Where does their curse begin? The day they decided to go corporate and forget their history.
I agree with the Brooklyn Dodgers and New York Giants being honored through Citi Field. After all, had it not been for those two teams, the New York Mets would not even exist. The colors the Mets wear are in memory of those former New York teams, the blue for the Brooklyn Dodger and the orange for the New York Giants. The problem begins when they failed to pay homage to the history of the New York Mets.
At the beginning of the season, you could have walked through Citi Field and never have guessed it was home of the New York Mets who actually have won two World Championships.
Where were the pictures of the ball going through Bill Buckner’s legs that allowed the Mets a reprieve and go to a Game 7 and Jesse Orosco on his knees on the pitcher’s mound with his fists in the air celebrating the last out of the 1986 World Series which the Mets had won?

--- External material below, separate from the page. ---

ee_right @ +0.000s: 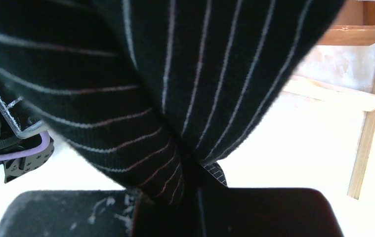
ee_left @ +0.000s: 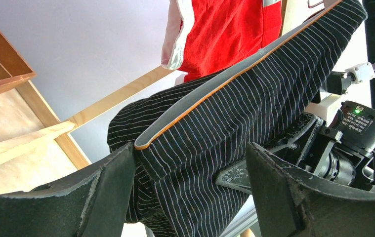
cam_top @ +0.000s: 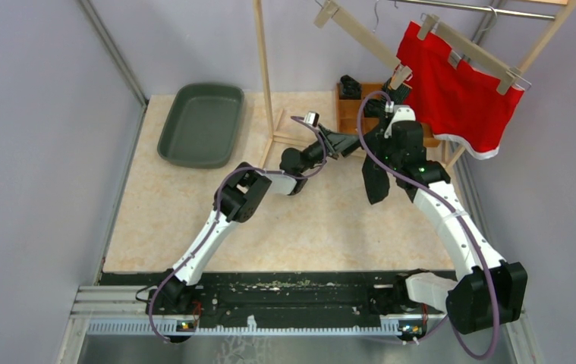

Most Mets fans remember Game five of the 1969 World Series where Jerry Koosman jumped into the arms of Jerry Grote after he got the last out to win the Series. Where is that picture? Where are the 1969 and 1986 World Series trophies?
The Mets have said repeatedly they are working on making Citi Field more Mets oriented.
Well Mr. Wilpon, too little too late. The damage is already done. The season is over. The ghost of William Shea is not too pleased with you. Neither is beloved broadcaster Bob Murphy, players Tug McGraw, Tommy Agee, and Donn Clendenon. You have cursed this ballpark and this team with the exclusion of all things New York Mets.